Hanie Mahaki, Hamid Tanzadehpanah, Osama K. Abou-Zied, Neda Hosseinpour Moghadam, Asrin Bahmani, Sadegh Salehzadeh, Dara Dastan, Massoud Saidijam
Process biochemistry 2019 v.79 pp. 203-213
2,2-diphenyl-1-picrylhydrazyl, DNA, Ferula, acetates, antioxidant activity, binding properties, binding sites, bioactive compounds, calves, cell lines, colorectal neoplasms, computer simulation, cytotoxicity, electrostatic interactions, fluorescence, human serum albumin, hydrophobic bonding, inhibitory concentration 50, median effective concentration, mesenchymal stromal cells, neoplasm cells, spectroscopy, thymus gland, viscosity, zeta potential
In this study, kamolonol acetate (KamA) was extracted from Ferula pseudalliacea and its cytotoxicity, antioxidant activities, calf thymus DNA (DNA) and human serum albumin (HSA) binding properties were evaluated by several methods. The cytotoxicity of the KamA against two colorectal cancer cell lines (HCT116 and CT26) and two normal cell lines (mesenchymal stem cells and Vero cells) was determined with IC50 values of 27, 17, 47, and 72 μM, respectively. KamA also showed a potent antioxidant activity on the DPPH radical scavenging (EC50 = 65.29 μM).
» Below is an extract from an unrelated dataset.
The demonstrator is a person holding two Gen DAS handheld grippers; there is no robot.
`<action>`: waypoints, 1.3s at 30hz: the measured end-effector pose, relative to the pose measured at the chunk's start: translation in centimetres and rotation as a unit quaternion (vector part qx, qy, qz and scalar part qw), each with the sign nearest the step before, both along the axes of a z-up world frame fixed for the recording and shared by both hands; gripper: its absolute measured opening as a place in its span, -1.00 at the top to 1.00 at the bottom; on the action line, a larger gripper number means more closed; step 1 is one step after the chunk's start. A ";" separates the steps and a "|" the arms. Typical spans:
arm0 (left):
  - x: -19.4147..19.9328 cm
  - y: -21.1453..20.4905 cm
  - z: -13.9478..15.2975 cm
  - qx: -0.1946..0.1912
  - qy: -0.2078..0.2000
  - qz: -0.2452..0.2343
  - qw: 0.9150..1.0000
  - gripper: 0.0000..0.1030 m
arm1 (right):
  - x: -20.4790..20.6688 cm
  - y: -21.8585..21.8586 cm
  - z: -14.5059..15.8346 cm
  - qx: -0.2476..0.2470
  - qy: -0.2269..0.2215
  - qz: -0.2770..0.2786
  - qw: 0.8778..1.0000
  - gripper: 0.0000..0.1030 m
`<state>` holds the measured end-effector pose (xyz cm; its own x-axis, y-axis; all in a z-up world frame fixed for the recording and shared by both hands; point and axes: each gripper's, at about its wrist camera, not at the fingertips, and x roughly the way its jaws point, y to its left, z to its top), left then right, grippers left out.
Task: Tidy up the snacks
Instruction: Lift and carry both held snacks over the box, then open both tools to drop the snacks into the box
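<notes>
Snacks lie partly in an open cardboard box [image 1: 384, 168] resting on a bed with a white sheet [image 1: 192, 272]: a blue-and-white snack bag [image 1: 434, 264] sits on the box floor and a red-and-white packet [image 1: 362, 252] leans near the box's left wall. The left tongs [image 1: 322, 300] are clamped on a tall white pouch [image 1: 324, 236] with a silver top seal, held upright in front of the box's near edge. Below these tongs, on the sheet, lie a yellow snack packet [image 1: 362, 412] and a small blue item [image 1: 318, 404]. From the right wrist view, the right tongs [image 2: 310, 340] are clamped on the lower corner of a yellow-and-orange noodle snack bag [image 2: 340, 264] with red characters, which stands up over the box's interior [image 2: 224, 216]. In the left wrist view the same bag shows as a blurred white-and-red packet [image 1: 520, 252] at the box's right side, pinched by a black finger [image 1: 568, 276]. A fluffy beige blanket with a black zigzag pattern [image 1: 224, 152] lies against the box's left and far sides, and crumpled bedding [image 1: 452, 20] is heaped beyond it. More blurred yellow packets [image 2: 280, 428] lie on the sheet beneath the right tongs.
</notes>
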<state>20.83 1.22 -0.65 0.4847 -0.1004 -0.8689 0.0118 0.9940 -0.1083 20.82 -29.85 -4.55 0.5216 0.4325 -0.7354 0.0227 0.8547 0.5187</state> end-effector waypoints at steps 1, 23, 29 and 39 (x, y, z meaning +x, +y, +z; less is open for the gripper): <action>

The results obtained from DNA binding evaluations using DNA competitive displacement and viscosity measurements showed that KamA can bind to DNA via an intercalation mode. Binding activity of HSA exhibited that KamA can strongly quench the intrinsic fluorescence of HSA through a static quenching mode (distance = 2.22 nm). We also found that the KamA binding site on HSA is located in sub-domain IIA. Furthermore, the zeta-potential measurements showed that both electrostatic and hydrophobic interactions play a critical role in the formation of [DNA-KamA] and [HSA-KamA] complexes. Finally, molecular docking supported the experimental results in binding sites and binding forces. As a conclusion, we suggested that KamA can be introduced as a bioactive compound.